TASK DIRECTIONS: Restrict the output to the lines below starting at the one that contains "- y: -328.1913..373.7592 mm" and ending at the one that contains "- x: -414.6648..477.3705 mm", and restate them word for word, both ends included.

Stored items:

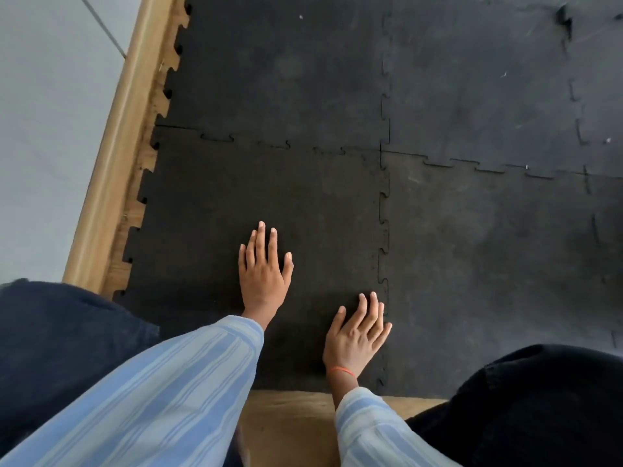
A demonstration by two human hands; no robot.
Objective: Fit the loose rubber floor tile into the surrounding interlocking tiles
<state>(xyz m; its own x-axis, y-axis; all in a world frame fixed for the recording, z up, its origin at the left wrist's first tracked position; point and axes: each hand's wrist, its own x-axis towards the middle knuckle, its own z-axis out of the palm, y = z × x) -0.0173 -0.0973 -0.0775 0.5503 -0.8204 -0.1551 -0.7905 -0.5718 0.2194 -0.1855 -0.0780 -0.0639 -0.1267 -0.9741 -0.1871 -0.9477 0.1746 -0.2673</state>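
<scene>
I read the floor from big to small. The black rubber flooring point(472, 264) covers most of what I see; by its seams I count four whole or nearly whole tiles, two far and two near, plus slivers of more along the right edge. A strip of bare wooden floor point(290, 429) shows under my wrists, and more of it runs along the left beside a wooden skirting board point(111, 163).

The loose tile point(236, 197) is the near-left one, the one lying under both my palms. Its jigsaw teeth look meshed along the far seam and along the right seam point(383, 230), just past my right fingertips; its left teeth hang free over the wood. I judge it dense and heavy, floppy enough to bend yet too stiff to crease, with a grainy, high-friction face. It should not slide easily, so I would not lift it: pressing flat along the seams should seat it, and if it must come up, the free left edge or near edge is where to take it.

Two hands. My left hand point(263, 271) lies open, fingers spread, flat on the tile's middle. My right hand point(355, 335) is open too, palm down near the right seam, gripping nothing. One thin orange band point(341, 370) circles the right wrist.
</scene>
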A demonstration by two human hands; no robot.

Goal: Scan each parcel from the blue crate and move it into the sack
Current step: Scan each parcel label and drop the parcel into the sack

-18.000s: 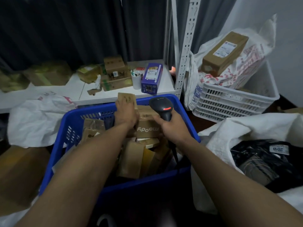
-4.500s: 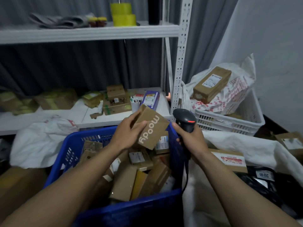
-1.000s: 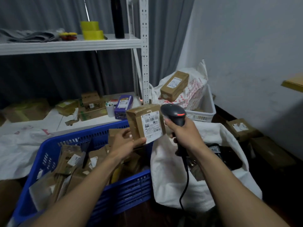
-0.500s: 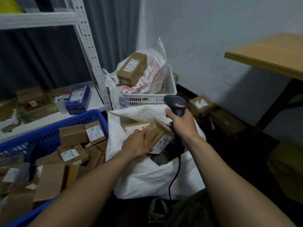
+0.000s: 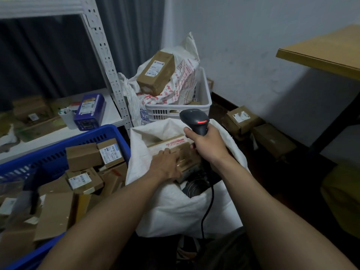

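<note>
- Blue crate (image 5: 93,133), near left: heaped with small cardboard parcels, several with their white labels facing up. These appear not yet scanned.
- White sack (image 5: 175,211), centre, just right of the crate: its mouth is open, with a red-printed box (image 5: 167,143) and dark packets inside.
- White basket (image 5: 202,106), beyond the sack: it holds a printed bag with a labelled carton on top.
- Small brown parcel (image 5: 188,159), inside the sack mouth: it lies tilted against the red-printed box.
- Left hand (image 5: 165,166): its fingers are curled together over the parcel's top; the thumb is hidden.
- Right hand (image 5: 208,145), over the sack: its fingers are wrapped round the handle of the barcode scanner (image 5: 194,121), red light showing and the head pointing away.
- Step in hand, as judged: depositing. Let the parcel settle flat on the contents before opening the fingers, so that it cannot slide off the rim.
- Scanner cable (image 5: 206,209): it hangs down the sack's front. Lift it clear when going back to the crate.
</note>
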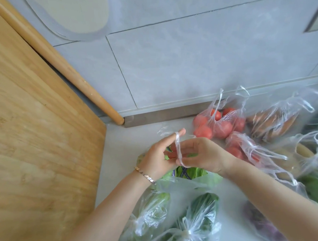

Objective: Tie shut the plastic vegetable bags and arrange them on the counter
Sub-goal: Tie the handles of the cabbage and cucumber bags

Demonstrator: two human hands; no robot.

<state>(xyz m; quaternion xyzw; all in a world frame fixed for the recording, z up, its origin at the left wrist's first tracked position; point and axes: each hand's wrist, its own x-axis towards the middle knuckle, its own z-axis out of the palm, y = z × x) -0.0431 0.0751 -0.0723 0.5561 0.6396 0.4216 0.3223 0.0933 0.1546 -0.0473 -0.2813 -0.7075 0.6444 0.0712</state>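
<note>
Just left of the bag of tomatoes (221, 125) on the desk (119, 150), the bag of leafy greens (196, 174) lies under both hands. Its twisted handle (178, 147) loops over the forefinger of the left hand (154, 159), and the right hand (205, 154) pinches the handle's lower end.

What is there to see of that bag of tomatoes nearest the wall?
The tomato bag is thin, clear, crinkled plastic holding several round red tomatoes. Its two handle loops stick up untied. It sits on the pale counter beside the metal strip under the tiled wall, touching a second tomato bag in front.
</note>
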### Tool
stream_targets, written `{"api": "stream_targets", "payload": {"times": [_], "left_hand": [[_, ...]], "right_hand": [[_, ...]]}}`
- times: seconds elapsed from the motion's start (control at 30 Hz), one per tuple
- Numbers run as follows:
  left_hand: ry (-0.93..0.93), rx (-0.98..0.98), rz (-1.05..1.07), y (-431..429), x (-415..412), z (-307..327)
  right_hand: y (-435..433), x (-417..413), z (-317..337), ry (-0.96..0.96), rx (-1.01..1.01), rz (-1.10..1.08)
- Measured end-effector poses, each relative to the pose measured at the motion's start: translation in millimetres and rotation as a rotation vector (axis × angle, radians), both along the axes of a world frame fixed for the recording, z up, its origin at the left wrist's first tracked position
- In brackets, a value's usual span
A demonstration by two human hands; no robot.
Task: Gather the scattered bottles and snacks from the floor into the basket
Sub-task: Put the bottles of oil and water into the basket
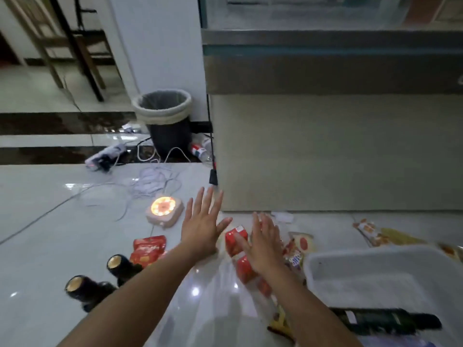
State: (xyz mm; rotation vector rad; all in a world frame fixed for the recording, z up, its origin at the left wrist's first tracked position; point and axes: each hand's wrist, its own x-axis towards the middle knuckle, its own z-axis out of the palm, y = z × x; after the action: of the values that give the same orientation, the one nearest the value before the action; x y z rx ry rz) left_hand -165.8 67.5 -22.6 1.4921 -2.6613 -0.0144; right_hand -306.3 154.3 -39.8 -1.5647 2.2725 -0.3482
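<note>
My left hand point(201, 222) hovers flat with spread fingers above the floor, holding nothing. My right hand point(263, 242) is stretched out too, fingers straight, over several small red cartons point(235, 237). A red snack bag point(147, 250) lies left of my left forearm. Two dark bottles with gold caps point(117, 265) point(80, 288) lie at the lower left. A white basket point(310, 265) stands at the lower right with a dark bottle point(385, 320) lying along its front edge. More snack packets point(300, 244) point(370, 232) lie near the basket.
A glowing round lamp point(164, 207) sits on the floor with tangled white cables point(152, 181). A black bin point(166, 121) stands behind it, beside a clear bottle point(201, 150). A large grey cabinet point(325, 151) fills the right. A power strip point(105, 155) lies at the left.
</note>
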Motion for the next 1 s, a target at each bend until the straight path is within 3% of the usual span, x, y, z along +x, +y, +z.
{"api": "stream_targets", "payload": {"times": [0.2, 0.4, 0.47, 0.6, 0.77, 0.83, 1.0], "left_hand": [[-0.074, -0.208, 0.117, -42, 110, 59], [-0.046, -0.043, 0.396, -24, 244, 52], [0.062, 0.098, 0.511, -9, 274, 32], [0.455, 0.375, 0.692, 29, 295, -18], [0.596, 0.819, 0.555, 75, 280, -62], [0.720, 0.871, 0.570, 81, 269, -69], [1.045, 0.789, 0.644, 83, 250, -81]], "right_hand": [[-25, 88, -2, -0.097, -0.034, 0.216], [-41, 151, 7, -0.144, 0.042, 0.430], [-42, 163, 6, -0.200, 0.079, 0.495], [-41, 173, 5, -0.237, 0.248, 0.633], [-49, 185, -11, -0.374, 0.323, 0.563], [-50, 193, -21, -0.440, 0.334, 0.548], [-50, 207, -36, -0.690, 0.282, 0.426]]}}
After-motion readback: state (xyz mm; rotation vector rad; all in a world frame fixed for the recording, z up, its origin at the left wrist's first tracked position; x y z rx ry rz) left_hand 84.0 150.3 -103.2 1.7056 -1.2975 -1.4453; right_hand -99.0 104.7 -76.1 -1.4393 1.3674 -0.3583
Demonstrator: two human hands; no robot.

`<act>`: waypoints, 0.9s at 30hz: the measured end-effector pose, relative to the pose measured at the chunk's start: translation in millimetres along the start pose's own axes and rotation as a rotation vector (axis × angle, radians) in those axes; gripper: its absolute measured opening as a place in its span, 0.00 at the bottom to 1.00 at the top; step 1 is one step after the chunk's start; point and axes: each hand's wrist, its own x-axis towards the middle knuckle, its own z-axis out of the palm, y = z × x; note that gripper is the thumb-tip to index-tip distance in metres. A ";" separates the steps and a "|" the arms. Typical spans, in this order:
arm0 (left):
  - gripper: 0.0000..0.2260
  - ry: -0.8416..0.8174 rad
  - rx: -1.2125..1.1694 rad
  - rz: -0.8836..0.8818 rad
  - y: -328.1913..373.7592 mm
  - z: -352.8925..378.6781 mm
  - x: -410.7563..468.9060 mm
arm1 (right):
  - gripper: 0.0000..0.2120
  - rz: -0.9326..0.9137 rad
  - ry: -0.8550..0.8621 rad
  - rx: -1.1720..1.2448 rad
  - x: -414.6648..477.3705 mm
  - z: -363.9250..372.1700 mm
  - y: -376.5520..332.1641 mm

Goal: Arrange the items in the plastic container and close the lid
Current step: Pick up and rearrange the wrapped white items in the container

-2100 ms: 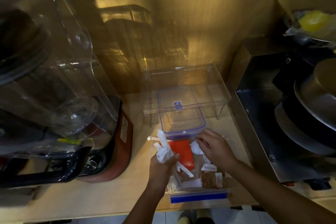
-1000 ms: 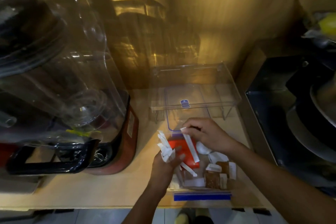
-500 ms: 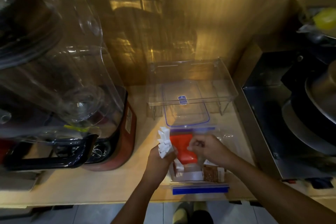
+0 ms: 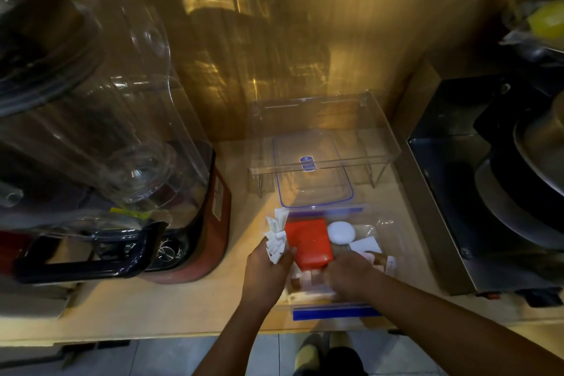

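Clear plastic container (image 4: 370, 224) sits open on the wooden table (image 4: 183, 299), near its front edge, blue clip strips at the far and near rims. Only one view here, head cam.

Left hand (image 4: 267, 272) is closed in a fist around a bundle of white paper sachets (image 4: 277, 238), ends fanned upward; looks like it's collecting them so they go in as one tidy stack (my read, not confirmed). Hand sits at the container's left edge.

Right hand (image 4: 348, 273) is down inside the container, fingers curled over small brown and white packets (image 4: 383, 259). Cannot tell whether it actually grips one or just pushes them; fingertips are hidden.

Orange-red flat pack (image 4: 308, 241) lies in the container's left half, white round item (image 4: 341, 232) just beside it on the right.

Lid (image 4: 314, 174), clear with blue rim, rests on the table just behind the container, partly under a clear acrylic shelf (image 4: 323, 131), so closing is not yet started. Blender (image 4: 122, 131) stands well left.
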 end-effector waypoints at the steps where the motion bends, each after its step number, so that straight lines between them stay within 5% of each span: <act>1: 0.07 -0.002 -0.009 0.000 -0.4 0.0 0.0 | 0.11 0.020 -0.019 -0.014 0.5 1.1 -0.5; 6: 0.05 -0.027 -0.082 -0.007 -3.2 -4.2 0.0 | 0.09 0.107 -0.064 0.011 -2.6 6.1 4.2; 15: 0.08 -0.223 -0.360 -0.029 -0.3 -7.7 -3.4 | 0.10 0.056 0.149 0.932 -32.0 -22.9 27.4; 27: 0.12 -0.306 -0.399 -0.085 3.0 18.4 -11.2 | 0.11 -0.026 0.262 0.780 -12.2 -20.4 -8.8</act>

SOLUTION FOR THIS EXERCISE:
  - y: -328.1913..373.7592 mm
  - z: -352.8925..378.6781 mm
  - x: -410.7563..468.9060 mm
arm1 (right):
  - gripper: 0.0000..0.2120
  - rz: -0.9326..0.9137 rad
  - ry: -0.8550..0.8621 rad
  - rx: -1.1720..1.2448 rad
  - x: -414.6648..477.3705 mm

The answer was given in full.